Berson was on her way to becoming a cripple racked with pain. In an attempt to alleviate the pain, she made the rounds of doctors, religiously took the drugs they prescribed, and at one point considered surgery. As with arthritis sufferers before her, she anticipated a rapidly deteriorating lifestyle.
Today, however, Berson, at 73 years of age, is energetic, pain-free, and able to swim for more than an hour at a time. The deterioration of her bones continues, but the arthritis has not crippled her and she even claims that it has changed her life for the better. She looks good, feels good, swims five days a week, has excellent cardiovascular fitness, and has an inordinate amount of energy.
Berson credits a regular pool exercise program for her ability to cope with arthritis. Her discovery of the program came about quite by accident.
As many arthritics will relate, they find it easy to predict the weather. Cold and dampness cause the swollen and distended joints to act up painfully. Living in Brooklyn, N.Y., Berson dreaded winters: overcast, cold, dreary, and painful.
One of Berson’s friends suggested that she take a winter vacation to Florida. She decided to take that advice. She packed all her medical supply appliances—and she also packed a bathing suit. “To this day I’m still not certain what caused me to pack a bathing suit,” she said. “But I did.”
“After a few days there, we had a day that was simply beastly. It was hot and humid and I decided to go into the pool to cool off. I found that by moving gently both with and against the water, I could exercise with some degree of comfort.
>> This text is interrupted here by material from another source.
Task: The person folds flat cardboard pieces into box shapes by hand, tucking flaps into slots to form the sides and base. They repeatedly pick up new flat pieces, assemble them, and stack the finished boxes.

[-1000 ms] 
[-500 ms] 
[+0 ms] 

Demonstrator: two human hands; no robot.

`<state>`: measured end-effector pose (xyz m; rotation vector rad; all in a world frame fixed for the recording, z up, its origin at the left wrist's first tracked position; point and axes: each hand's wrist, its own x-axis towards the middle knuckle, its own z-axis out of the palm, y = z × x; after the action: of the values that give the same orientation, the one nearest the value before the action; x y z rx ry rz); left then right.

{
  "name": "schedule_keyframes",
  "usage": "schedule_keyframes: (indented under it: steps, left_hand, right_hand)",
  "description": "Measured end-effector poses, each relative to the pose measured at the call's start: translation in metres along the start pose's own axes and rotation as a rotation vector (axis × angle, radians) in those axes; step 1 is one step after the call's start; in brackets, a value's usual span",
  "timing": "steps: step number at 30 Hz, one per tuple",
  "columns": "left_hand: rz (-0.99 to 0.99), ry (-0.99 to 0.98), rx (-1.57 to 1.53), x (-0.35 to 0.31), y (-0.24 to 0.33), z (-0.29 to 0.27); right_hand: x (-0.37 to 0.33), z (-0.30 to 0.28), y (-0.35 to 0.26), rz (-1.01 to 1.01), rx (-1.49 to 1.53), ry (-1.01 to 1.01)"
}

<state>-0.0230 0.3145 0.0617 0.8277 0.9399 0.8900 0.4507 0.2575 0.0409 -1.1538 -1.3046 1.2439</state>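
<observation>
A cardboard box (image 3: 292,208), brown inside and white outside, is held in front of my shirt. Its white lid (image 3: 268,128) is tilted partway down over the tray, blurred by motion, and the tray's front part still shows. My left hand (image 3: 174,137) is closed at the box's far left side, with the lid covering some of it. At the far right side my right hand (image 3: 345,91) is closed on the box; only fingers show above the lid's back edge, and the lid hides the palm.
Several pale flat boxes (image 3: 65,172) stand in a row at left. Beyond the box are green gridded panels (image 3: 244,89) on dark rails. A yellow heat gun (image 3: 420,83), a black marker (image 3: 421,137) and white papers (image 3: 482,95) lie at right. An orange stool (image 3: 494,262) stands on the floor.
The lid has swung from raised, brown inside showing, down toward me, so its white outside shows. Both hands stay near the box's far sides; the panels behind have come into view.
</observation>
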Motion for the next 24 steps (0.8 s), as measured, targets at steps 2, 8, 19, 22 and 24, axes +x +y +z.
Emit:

That first day I stayed in only about 10 minutes.
“I had two main thoughts when I started. One was the hope of doing a little something to improve my condition. The other was the fear of doing something to hurt myself badly.”
While in Florida, Berson went to the pool and exercised every day. She gradually increased the time she spent exercising. The fact that the exercising in the water was the answer came to her graphically when she returned to New York and stopped the routine. The improvements she had enjoyed in Florida rapidly ebbed away.
She joined a health club in New York, and within two weeks Berson was back to the level where she had been in Florida. Through consistent work on her problem, Berson put together an easy-to-follow program that does not cure arthritis but makes it pain-free. And that frees the arthritic patient to lead a normal life.
The cornerstone of the program is consistency. One must do the pool exercises as outlined in the book, and on a regular basis. The book’s impact has been heart-warming to Berson; thousands of other arthritis sufferers have been able to duplicate her success.
“Before I developed arthritis,” Berson said, “I was not physical at all. It’s a strange way to look at it, but I can thank my arthritis for completely changing my life.
The book is titled “Pain-Free Arthritis” and is available only by mail order ($15.95, S&J Books, P.O. Box 31, Gravesend Station, Brooklyn, NY 11223).